Problem statement:
What is the number of lines in the data below that contain "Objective"? Answer with that number and no other words.

[Start of Attachment]

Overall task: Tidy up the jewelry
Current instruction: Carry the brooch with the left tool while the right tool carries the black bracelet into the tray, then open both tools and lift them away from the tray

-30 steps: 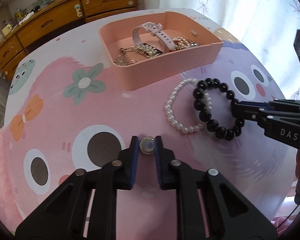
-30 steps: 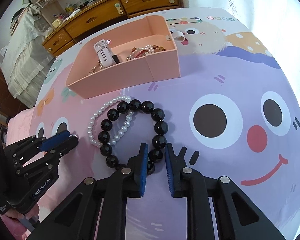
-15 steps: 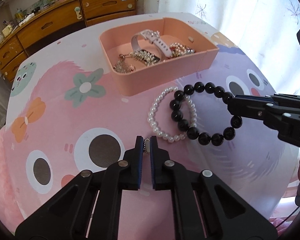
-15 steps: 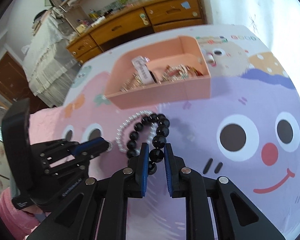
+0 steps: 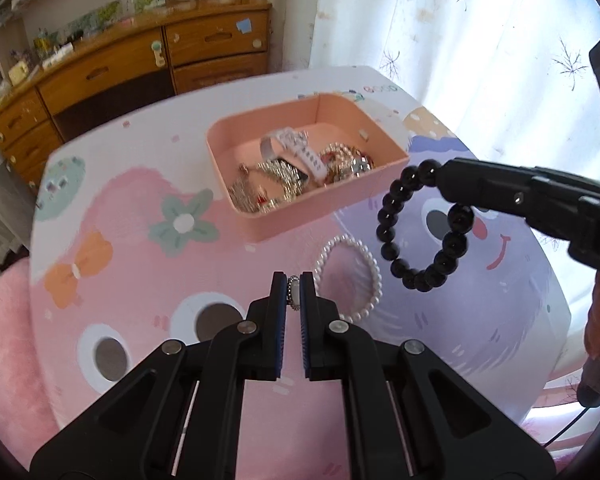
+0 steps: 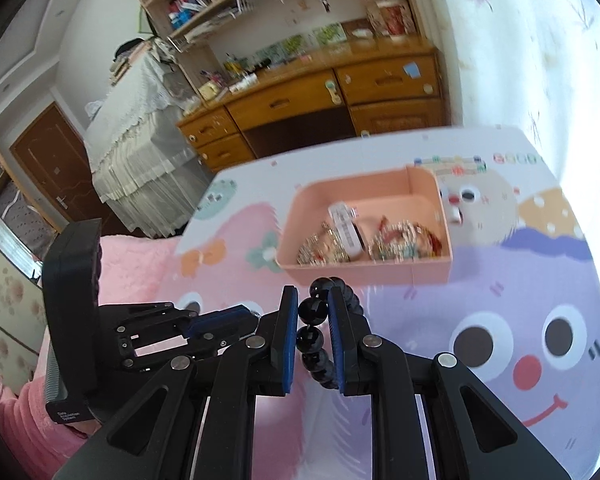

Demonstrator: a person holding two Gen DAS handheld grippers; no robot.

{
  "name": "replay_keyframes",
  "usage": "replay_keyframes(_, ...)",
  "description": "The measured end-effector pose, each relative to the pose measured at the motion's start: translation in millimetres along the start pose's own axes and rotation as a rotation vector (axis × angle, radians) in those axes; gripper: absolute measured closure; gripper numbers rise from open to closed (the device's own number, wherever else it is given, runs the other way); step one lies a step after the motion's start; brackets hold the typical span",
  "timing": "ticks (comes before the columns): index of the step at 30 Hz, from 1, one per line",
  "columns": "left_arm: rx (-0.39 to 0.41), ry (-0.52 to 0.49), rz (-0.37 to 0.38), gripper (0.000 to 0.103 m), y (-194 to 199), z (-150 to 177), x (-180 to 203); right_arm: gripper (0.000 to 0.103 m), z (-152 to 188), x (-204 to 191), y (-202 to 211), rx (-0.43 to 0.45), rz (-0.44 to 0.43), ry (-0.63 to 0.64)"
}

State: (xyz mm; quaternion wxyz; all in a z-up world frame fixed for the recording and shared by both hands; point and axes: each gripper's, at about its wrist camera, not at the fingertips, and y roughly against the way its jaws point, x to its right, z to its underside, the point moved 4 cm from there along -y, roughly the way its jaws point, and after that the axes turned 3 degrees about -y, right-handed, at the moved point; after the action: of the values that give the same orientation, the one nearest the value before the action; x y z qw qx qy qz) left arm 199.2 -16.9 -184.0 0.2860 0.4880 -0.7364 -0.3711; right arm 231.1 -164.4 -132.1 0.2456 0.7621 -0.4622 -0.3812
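Carry to pink rectangular plastic tray (image 5: 380,178): left gripper (image 5: 294,292) clamping small rhinestone-rimmed oval brooch (image 5: 293,294), right gripper (image 6: 313,312) pinching black round-bead bracelet (image 5: 420,224); release low, inside walls.

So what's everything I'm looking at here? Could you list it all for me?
tray: one, peach pink, on the table, far side
watch: one, white strap, in the tray
jewelry heap: several silvery and gold pieces, in the tray; count unclear
pearl bracelet: one, white, flat on the table, near side of the tray
black bead bracelet: one, hanging in the air from the right gripper
brooch: one small, silvery rim, pinched in the left gripper
tablecloth: one, cartoon print, pink and lilac
dresser: one, wooden, behind
curtain: white, right
left gripper: black, shut on the brooch
right gripper: black, shut on the black beads
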Motion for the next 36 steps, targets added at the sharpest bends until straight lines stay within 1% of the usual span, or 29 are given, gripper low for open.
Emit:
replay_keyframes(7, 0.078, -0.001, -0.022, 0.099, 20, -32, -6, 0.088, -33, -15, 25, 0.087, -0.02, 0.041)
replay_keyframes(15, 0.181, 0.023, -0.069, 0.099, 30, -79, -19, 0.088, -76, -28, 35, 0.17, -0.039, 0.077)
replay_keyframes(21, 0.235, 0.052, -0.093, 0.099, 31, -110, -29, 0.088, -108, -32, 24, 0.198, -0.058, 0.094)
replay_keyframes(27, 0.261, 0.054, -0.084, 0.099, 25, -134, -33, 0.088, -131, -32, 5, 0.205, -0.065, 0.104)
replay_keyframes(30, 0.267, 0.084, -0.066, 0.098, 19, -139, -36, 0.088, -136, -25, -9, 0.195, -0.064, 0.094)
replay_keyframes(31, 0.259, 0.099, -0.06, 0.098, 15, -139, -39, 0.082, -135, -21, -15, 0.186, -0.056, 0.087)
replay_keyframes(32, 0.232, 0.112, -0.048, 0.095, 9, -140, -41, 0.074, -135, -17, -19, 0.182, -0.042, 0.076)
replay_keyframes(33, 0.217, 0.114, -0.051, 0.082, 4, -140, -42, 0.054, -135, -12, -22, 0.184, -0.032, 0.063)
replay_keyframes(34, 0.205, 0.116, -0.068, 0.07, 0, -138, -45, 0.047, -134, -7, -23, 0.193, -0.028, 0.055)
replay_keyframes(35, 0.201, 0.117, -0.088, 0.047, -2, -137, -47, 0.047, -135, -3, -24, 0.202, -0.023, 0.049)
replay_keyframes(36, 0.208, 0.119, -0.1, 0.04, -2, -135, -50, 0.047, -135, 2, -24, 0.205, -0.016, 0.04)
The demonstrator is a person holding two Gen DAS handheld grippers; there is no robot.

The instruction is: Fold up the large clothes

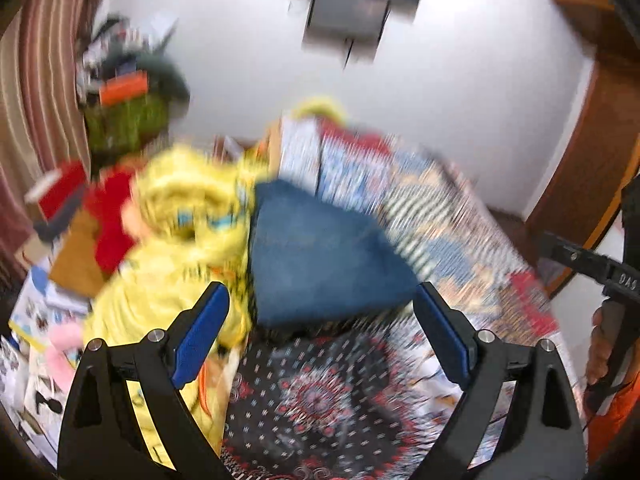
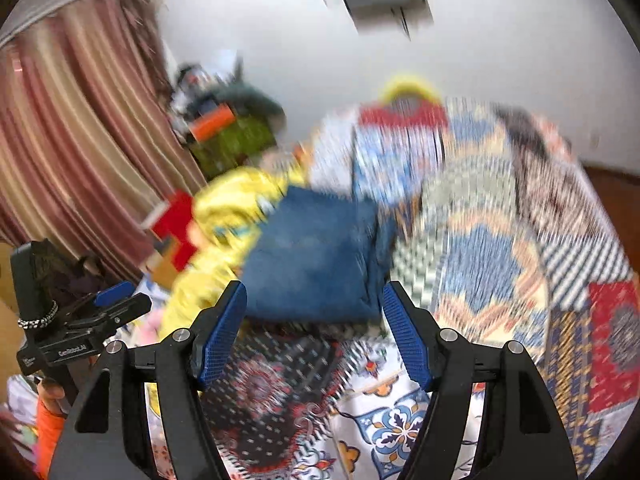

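Bright, even room light; heavy motion blur, fisheye bending at edges.

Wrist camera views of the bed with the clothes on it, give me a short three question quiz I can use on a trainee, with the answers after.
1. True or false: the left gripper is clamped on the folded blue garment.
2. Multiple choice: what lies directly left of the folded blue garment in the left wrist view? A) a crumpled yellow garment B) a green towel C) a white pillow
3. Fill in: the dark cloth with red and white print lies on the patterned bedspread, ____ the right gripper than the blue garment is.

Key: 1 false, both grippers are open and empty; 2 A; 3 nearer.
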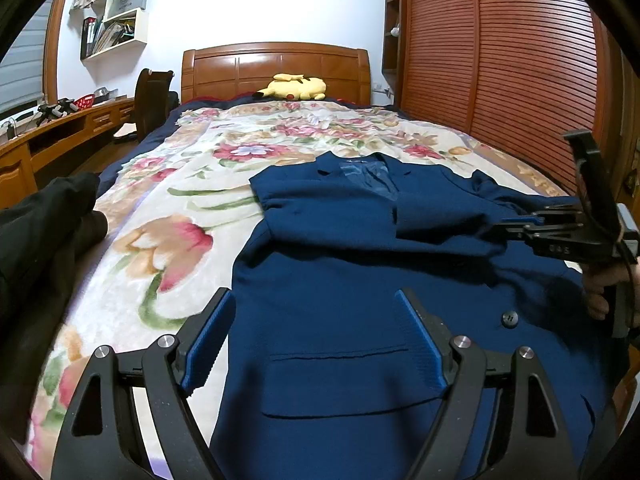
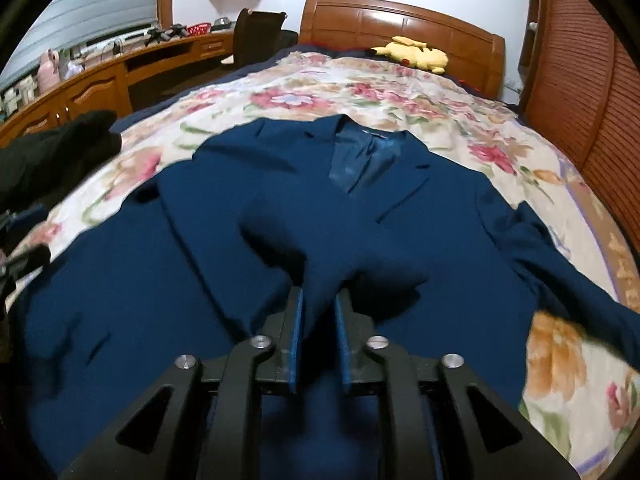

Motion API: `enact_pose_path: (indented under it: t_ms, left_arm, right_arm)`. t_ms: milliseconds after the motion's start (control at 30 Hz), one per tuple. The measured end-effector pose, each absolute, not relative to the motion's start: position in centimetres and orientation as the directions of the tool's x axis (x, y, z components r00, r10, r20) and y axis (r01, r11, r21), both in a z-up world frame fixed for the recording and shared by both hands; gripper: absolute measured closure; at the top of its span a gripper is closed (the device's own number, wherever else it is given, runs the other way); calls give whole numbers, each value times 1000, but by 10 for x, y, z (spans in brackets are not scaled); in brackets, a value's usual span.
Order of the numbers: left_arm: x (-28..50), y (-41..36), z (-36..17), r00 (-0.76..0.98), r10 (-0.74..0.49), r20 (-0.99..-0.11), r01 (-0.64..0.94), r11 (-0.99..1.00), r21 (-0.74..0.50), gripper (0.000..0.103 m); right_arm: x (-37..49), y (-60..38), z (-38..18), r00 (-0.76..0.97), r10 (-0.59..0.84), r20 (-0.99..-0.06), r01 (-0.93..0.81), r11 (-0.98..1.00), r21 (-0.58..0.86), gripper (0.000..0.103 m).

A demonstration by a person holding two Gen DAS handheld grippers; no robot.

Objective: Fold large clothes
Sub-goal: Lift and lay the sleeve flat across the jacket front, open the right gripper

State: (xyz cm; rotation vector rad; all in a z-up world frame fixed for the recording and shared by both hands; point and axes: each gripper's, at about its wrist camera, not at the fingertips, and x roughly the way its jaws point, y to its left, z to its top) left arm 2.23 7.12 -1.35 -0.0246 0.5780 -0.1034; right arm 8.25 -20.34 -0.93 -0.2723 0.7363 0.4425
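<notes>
A dark blue suit jacket [image 1: 344, 240] lies front up on the floral bedspread [image 1: 168, 200], collar toward the headboard. My left gripper [image 1: 316, 300] is open and empty, hovering over the jacket's lower left side above the flap pocket [image 1: 344, 380]. My right gripper [image 2: 320, 300] is shut on a bunched fold of the jacket [image 2: 280, 184], a sleeve by the look of it, lifted over the jacket's middle. The right gripper also shows in the left wrist view [image 1: 516, 226] at the right, over the jacket. The jacket's other sleeve [image 2: 560, 264] lies out to the right.
A yellow plush toy [image 1: 294, 87] lies by the wooden headboard [image 1: 276, 64]. A black garment [image 1: 44, 240] lies at the bed's left edge. A wooden desk [image 1: 68, 128] and a chair [image 1: 152, 96] stand to the left, a slatted wardrobe [image 1: 500, 60] to the right.
</notes>
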Motion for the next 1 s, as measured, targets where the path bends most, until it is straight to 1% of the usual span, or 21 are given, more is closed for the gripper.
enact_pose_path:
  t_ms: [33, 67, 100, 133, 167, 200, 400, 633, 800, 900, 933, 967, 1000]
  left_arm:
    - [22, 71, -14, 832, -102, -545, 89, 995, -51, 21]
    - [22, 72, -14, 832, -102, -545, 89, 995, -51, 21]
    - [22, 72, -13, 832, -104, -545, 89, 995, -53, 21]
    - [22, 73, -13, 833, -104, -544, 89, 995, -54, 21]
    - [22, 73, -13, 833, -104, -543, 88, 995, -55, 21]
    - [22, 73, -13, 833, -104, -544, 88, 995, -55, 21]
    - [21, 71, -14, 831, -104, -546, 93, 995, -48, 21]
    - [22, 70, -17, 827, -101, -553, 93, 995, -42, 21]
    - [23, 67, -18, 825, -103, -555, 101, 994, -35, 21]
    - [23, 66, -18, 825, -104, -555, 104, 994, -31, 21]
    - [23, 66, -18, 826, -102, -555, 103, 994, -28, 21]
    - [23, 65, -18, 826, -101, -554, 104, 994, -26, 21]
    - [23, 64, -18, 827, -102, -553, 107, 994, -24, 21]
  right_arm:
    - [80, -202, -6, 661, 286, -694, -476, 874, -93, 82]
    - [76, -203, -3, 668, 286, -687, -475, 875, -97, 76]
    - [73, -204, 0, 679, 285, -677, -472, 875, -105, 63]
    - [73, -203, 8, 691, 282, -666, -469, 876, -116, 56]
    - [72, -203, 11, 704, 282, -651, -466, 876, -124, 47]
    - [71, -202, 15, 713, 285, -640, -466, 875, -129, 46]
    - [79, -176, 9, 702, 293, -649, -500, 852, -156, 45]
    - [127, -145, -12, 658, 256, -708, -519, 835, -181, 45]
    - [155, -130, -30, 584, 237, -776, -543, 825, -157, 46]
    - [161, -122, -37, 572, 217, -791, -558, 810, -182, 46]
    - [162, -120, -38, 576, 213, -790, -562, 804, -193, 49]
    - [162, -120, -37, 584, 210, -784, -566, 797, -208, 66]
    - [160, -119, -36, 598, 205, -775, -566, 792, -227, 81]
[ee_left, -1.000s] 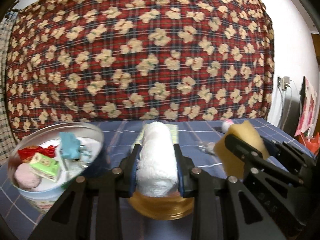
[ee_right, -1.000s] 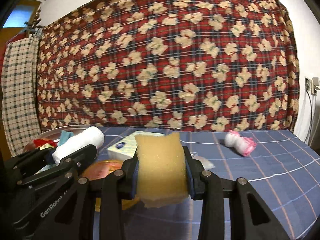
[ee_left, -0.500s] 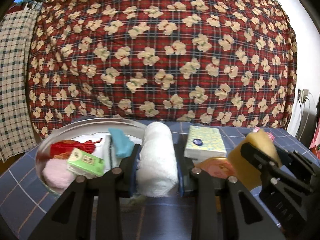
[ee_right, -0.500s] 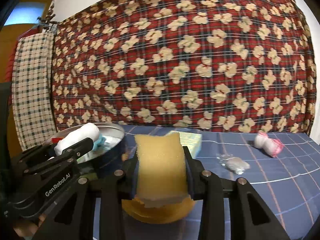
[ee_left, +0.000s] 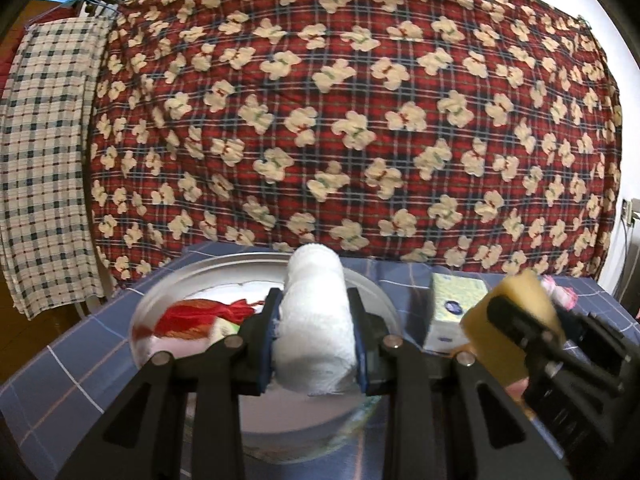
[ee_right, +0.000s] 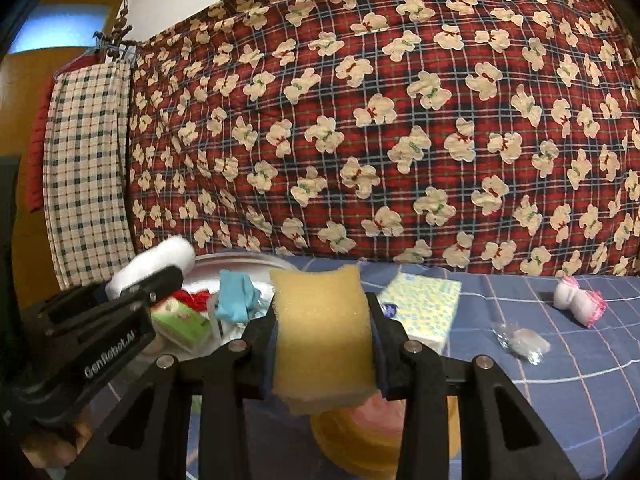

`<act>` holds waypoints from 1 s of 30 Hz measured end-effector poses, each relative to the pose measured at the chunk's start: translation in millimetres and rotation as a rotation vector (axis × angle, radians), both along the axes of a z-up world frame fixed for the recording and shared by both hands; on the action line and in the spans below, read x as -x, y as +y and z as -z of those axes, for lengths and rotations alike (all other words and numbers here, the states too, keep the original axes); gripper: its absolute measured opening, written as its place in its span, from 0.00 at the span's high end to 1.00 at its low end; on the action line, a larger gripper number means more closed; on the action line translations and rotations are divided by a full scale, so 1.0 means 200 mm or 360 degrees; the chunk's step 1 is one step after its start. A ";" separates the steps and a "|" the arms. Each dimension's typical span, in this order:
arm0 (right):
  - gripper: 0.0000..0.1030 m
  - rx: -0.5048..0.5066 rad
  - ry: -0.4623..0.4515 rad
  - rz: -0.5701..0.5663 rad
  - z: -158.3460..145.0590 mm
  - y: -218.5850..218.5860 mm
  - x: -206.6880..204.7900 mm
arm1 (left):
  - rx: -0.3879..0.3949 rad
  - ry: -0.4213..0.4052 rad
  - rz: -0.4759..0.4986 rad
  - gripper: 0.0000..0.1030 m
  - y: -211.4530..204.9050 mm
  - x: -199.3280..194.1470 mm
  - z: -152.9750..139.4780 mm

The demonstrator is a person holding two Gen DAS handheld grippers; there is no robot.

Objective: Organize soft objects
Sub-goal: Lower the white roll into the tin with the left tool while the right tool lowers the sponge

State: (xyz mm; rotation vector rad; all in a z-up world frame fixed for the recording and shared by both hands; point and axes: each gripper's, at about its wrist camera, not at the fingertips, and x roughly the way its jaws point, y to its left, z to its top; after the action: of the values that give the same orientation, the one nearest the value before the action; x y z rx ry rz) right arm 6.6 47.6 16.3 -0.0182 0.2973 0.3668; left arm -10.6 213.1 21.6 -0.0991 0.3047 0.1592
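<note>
My left gripper (ee_left: 316, 320) is shut on a rolled white towel (ee_left: 316, 328), held over the round metal basin (ee_left: 168, 300). The basin holds a red tassel (ee_left: 192, 318), a blue cloth (ee_right: 236, 296) and a green packet (ee_right: 182, 320). My right gripper (ee_right: 324, 332) is shut on a yellow sponge (ee_right: 322, 332), just right of the basin and above a yellow lid (ee_right: 360, 448). In the left wrist view the sponge (ee_left: 516, 304) and right gripper show at the right. In the right wrist view the towel (ee_right: 160, 262) and left gripper show at the left.
A blue checked cloth covers the table (ee_right: 560, 380). On it lie a yellow-green tissue pack (ee_right: 424, 304), a clear crumpled wrapper (ee_right: 520, 342) and a white-and-pink soft item (ee_right: 578, 302). A red floral quilt (ee_left: 360, 120) hangs behind; a checked cloth (ee_left: 44, 160) hangs at left.
Both grippers have swung left with their loads. The towel now hangs over the basin, which has come to the middle of the left wrist view. The sponge has come beside the basin.
</note>
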 end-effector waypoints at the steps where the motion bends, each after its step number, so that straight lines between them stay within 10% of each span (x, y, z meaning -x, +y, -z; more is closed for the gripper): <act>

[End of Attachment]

Exercise response:
2